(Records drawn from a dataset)
☆ ☆ ☆ ☆ ☆ ☆ ☆
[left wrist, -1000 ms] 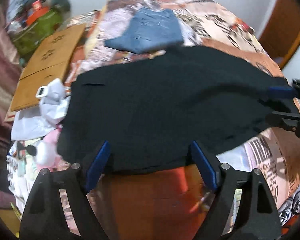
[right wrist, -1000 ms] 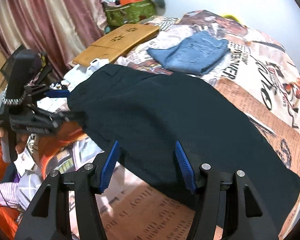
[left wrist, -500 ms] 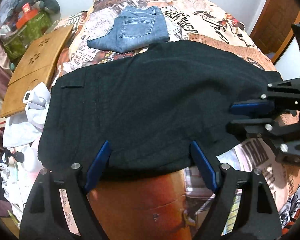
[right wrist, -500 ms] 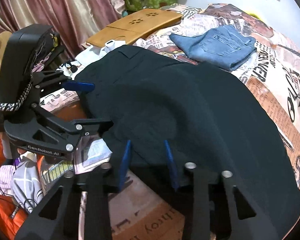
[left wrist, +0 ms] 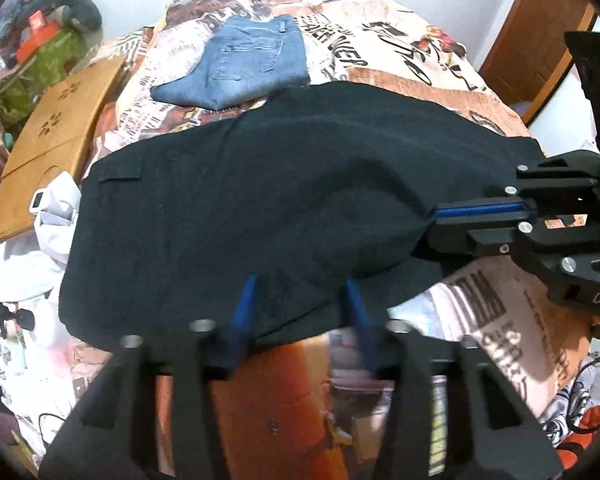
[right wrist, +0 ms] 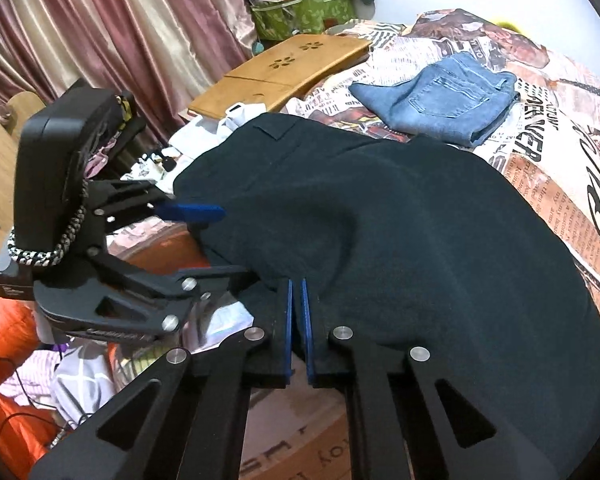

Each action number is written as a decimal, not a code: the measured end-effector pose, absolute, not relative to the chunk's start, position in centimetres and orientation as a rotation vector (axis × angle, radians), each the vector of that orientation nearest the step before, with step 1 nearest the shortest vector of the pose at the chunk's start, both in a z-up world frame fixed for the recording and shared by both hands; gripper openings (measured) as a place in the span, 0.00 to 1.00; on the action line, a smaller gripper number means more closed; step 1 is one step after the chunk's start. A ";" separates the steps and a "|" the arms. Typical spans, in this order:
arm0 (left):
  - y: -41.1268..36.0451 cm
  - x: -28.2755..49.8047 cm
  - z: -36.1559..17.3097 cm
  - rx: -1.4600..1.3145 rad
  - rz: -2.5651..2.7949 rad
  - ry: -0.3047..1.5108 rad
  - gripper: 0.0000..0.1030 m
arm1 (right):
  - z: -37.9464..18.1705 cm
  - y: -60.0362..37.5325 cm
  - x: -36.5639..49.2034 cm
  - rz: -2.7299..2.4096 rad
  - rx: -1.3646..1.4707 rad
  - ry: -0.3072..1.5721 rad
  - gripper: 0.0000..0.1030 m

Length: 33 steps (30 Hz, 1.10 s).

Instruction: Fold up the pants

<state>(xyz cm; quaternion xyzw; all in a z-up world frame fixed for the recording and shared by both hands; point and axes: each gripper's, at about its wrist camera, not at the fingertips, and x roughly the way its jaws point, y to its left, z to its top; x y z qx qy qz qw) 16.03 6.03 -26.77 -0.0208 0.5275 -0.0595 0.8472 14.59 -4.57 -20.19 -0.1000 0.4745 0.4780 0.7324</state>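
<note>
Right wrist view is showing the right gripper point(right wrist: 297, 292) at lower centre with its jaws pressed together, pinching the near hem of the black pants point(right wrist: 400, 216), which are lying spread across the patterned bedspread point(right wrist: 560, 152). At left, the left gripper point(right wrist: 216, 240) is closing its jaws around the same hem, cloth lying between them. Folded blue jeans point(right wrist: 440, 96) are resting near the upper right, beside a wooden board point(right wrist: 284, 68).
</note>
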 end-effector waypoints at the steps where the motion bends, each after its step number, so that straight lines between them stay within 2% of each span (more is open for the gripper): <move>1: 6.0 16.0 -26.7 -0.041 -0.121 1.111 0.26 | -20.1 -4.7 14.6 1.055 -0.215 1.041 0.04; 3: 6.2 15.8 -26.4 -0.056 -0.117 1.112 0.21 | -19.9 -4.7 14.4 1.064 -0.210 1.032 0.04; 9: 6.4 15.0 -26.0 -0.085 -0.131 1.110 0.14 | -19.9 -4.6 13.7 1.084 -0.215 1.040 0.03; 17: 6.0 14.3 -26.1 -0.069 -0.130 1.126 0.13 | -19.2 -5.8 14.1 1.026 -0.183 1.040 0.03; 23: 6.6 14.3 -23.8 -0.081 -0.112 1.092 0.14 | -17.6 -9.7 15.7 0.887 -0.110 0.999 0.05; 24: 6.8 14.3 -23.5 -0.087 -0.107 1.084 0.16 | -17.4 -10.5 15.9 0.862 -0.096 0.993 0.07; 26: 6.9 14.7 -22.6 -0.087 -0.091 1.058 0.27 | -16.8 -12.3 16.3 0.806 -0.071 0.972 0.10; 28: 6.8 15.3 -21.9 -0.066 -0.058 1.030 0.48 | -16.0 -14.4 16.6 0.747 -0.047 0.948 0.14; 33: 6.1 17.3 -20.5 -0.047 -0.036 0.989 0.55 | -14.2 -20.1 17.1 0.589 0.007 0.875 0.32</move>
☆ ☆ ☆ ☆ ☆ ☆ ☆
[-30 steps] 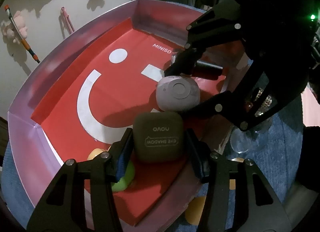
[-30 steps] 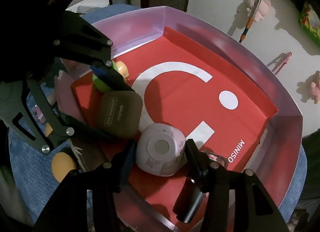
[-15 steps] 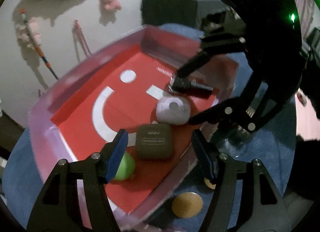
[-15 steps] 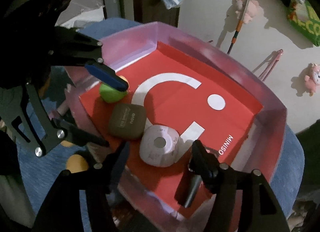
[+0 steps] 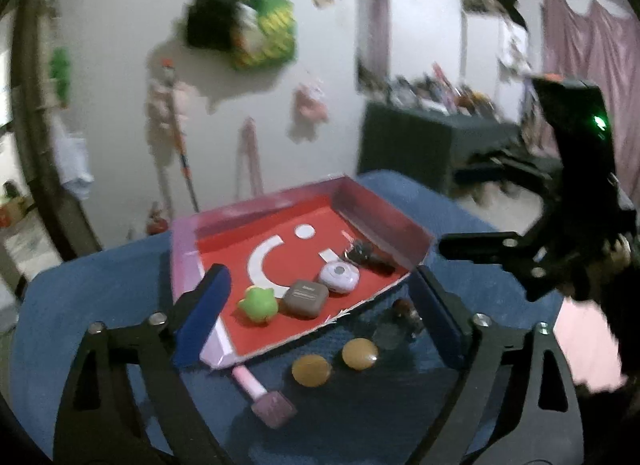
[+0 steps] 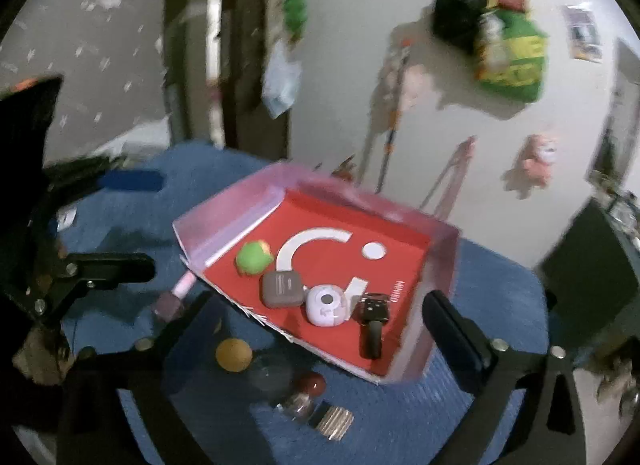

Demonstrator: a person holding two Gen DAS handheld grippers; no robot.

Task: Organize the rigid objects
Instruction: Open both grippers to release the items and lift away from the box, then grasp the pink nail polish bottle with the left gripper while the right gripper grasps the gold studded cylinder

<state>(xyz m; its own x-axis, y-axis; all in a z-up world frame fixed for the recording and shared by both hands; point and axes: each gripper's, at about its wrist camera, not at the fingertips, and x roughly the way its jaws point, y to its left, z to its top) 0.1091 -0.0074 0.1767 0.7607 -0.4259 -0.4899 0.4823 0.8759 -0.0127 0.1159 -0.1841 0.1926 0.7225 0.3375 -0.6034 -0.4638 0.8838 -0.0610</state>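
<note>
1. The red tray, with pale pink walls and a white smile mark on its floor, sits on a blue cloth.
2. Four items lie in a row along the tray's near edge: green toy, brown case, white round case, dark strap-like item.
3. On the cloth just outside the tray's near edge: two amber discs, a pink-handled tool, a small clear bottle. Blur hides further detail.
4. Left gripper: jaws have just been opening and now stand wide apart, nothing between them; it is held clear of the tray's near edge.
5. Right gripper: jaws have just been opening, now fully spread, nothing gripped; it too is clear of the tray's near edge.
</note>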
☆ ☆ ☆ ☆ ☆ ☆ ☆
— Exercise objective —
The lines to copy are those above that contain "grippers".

— Result of the exercise —
Demonstrator: a person holding two Gen DAS handheld grippers; no robot.
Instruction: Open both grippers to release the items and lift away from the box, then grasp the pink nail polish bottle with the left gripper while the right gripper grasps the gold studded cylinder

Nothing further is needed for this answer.